ACTIVITY -> Retype the data below in full, keeping every character as it is.

DATA ->
*** Block opens ***

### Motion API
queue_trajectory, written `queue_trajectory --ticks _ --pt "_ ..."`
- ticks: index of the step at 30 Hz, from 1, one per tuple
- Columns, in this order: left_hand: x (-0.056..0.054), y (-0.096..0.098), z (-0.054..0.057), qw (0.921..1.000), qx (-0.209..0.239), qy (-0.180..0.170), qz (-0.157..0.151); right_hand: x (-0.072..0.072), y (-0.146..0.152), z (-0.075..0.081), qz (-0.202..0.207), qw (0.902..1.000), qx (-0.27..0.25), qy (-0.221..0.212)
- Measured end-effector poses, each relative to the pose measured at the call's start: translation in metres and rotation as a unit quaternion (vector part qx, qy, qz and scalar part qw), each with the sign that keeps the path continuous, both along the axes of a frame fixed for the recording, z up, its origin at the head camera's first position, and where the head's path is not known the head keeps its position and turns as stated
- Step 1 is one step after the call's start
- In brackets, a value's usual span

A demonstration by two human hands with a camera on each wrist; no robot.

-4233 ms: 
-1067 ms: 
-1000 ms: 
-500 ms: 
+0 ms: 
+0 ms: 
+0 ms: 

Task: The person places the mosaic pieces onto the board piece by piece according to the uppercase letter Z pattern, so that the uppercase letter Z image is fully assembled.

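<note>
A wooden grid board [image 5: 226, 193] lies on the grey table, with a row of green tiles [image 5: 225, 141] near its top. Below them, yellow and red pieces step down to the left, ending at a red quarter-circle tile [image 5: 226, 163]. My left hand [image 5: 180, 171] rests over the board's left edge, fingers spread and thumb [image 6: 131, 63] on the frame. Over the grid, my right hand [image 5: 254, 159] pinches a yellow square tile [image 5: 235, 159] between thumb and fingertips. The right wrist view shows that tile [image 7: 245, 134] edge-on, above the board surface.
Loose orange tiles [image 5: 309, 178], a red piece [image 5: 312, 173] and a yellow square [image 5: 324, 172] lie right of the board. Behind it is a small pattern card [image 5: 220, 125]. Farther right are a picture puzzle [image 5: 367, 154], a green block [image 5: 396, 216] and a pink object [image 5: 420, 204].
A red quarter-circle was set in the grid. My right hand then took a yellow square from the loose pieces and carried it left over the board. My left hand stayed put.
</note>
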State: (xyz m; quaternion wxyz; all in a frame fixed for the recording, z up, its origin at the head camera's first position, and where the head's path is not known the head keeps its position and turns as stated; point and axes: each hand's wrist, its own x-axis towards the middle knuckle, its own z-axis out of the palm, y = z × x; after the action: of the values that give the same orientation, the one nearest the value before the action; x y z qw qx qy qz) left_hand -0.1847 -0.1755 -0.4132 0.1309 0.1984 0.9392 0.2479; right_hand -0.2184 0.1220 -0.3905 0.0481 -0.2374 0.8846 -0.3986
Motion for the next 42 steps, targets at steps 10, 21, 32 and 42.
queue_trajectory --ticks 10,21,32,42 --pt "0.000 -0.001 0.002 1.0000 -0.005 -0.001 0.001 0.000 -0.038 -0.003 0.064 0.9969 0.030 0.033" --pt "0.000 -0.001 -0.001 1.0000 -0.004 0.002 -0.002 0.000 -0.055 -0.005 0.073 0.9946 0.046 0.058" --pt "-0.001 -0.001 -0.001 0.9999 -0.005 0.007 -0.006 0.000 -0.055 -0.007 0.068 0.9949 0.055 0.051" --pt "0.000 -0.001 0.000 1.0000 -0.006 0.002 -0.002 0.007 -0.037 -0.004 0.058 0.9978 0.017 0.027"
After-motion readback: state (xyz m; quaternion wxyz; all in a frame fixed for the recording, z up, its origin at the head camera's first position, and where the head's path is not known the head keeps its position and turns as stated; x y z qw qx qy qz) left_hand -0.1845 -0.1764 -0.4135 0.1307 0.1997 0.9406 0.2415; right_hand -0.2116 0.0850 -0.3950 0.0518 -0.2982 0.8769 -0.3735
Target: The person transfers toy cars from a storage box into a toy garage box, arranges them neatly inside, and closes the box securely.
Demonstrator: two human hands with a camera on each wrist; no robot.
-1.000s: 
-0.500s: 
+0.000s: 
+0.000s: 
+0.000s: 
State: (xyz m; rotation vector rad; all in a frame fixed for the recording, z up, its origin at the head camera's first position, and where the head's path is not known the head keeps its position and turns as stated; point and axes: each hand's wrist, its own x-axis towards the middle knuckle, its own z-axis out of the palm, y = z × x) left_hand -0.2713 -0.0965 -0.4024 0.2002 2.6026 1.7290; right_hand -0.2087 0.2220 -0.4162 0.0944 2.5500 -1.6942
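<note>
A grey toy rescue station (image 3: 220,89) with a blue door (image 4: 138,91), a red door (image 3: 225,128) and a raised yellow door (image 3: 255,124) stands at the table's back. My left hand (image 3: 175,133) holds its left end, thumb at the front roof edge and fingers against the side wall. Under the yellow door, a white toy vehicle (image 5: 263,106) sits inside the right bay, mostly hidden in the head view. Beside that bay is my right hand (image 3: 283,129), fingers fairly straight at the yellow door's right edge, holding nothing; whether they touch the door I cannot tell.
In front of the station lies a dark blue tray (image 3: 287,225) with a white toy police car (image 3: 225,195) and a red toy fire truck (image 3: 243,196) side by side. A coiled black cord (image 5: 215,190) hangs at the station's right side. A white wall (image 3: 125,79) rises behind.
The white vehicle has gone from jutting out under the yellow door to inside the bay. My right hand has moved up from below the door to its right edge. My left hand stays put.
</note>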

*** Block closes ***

COMPLETED TASK ->
### Motion API
queue_trajectory, written `queue_trajectory --ticks _ --pt "_ ..."`
- ticks: index of the step at 30 Hz, from 1, one per tuple
- Columns, in this order: left_hand: x (-0.056..0.054), y (-0.096..0.098), z (-0.054..0.057), qw (0.921..1.000), qx (-0.209..0.239), qy (-0.180..0.170), qz (-0.157..0.151); right_hand: x (-0.072..0.072), y (-0.146..0.152), z (-0.075..0.081), qz (-0.202..0.207), qw (0.902..1.000), qx (-0.27..0.25), qy (-0.221..0.212)
- Measured end-effector poses, each relative to the pose measured at the call's start: translation in metres and rotation as a unit quaternion (vector part qx, qy, qz and scalar part qw), each with the sign that keeps the path continuous, both along the axes of a frame fixed for the recording, z up, its origin at the head camera's first position, and where the head's path is not known the head keeps its position and turns as stated
- Step 1 is one step after the call's start
- In brackets, a value's usual span

A demonstration by two human hands with a camera on each wrist; no robot.

-4233 ms: 
-1067 ms: 
-1000 ms: 
-500 ms: 
+0 ms: 
+0 ms: 
+0 ms: 

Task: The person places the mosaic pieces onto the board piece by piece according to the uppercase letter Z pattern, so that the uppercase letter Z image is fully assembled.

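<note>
A wooden grid board [image 5: 226, 193] lies on the grey table, with a row of green tiles [image 5: 225, 141] near its top. Below them, yellow and red pieces step down to the left, ending at a red quarter-circle tile [image 5: 226, 163]. My left hand [image 5: 180, 171] rests over the board's left edge, fingers spread and thumb [image 6: 131, 63] on the frame. Over the grid, my right hand [image 5: 254, 159] pinches a yellow square tile [image 5: 235, 159] between thumb and fingertips. The right wrist view shows that tile [image 7: 245, 134] edge-on, above the board surface.
Loose orange tiles [image 5: 309, 178], a red piece [image 5: 312, 173] and a yellow square [image 5: 324, 172] lie right of the board. Behind it is a small pattern card [image 5: 220, 125]. Farther right are a picture puzzle [image 5: 367, 154], a green block [image 5: 396, 216] and a pink object [image 5: 420, 204].
A red quarter-circle was set in the grid. My right hand then took a yellow square from the loose pieces and carried it left over the board. My left hand stayed put.
</note>
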State: (xyz m; quaternion wxyz; all in a frame fixed for the recording, z up, its origin at the head camera's first position, and where the head's path is not known the head keeps its position and turns as stated; point and axes: each hand's wrist, its own x-axis towards the middle knuckle, its own z-axis out of the palm, y = z × x; after the action: of the values that give the same orientation, the one nearest the value before the action; x y z qw qx qy qz) left_hand -0.1847 -0.1755 -0.4132 0.1309 0.1984 0.9392 0.2479; right_hand -0.2184 0.1220 -0.3905 0.0481 -0.2374 0.8846 -0.3986
Motion for the next 42 steps, targets at steps 10, 21, 32 and 42.
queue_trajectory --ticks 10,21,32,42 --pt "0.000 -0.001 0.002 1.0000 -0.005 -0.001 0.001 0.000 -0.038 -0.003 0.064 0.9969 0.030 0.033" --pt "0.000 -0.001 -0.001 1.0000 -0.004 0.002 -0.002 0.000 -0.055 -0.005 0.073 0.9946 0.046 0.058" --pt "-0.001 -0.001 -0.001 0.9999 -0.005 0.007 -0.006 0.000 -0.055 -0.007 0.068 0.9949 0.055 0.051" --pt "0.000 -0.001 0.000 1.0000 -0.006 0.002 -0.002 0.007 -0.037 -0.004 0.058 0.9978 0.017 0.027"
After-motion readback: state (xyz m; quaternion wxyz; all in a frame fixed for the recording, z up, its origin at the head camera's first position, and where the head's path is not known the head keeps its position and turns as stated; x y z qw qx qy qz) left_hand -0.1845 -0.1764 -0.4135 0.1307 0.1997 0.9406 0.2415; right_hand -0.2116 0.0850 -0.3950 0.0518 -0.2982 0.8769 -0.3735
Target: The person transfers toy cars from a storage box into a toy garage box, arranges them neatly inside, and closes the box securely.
Demonstrator: two human hands with a camera on each wrist; no robot.
-1.000s: 
-0.500s: 
+0.000s: 
+0.000s: 
+0.000s: 
State: (xyz m; rotation vector rad; all in a frame fixed for the recording, z up, its origin at the head camera's first position, and where the head's path is not known the head keeps its position and turns as stated; point and axes: each hand's wrist, its own x-axis towards the middle knuckle, its own z-axis out of the palm, y = z × x) left_hand -0.2713 -0.0965 -0.4024 0.2002 2.6026 1.7290; right_hand -0.2087 0.2220 -0.4162 0.0944 2.5500 -1.6942
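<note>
A grey toy rescue station (image 3: 220,89) with a blue door (image 4: 138,91), a red door (image 3: 225,128) and a raised yellow door (image 3: 255,124) stands at the table's back. My left hand (image 3: 175,133) holds its left end, thumb at the front roof edge and fingers against the side wall. Under the yellow door, a white toy vehicle (image 5: 263,106) sits inside the right bay, mostly hidden in the head view. Beside that bay is my right hand (image 3: 283,129), fingers fairly straight at the yellow door's right edge, holding nothing; whether they touch the door I cannot tell.
In front of the station lies a dark blue tray (image 3: 287,225) with a white toy police car (image 3: 225,195) and a red toy fire truck (image 3: 243,196) side by side. A coiled black cord (image 5: 215,190) hangs at the station's right side. A white wall (image 3: 125,79) rises behind.
The white vehicle has gone from jutting out under the yellow door to inside the bay. My right hand has moved up from below the door to its right edge. My left hand stays put.
</note>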

Now the exercise is finished.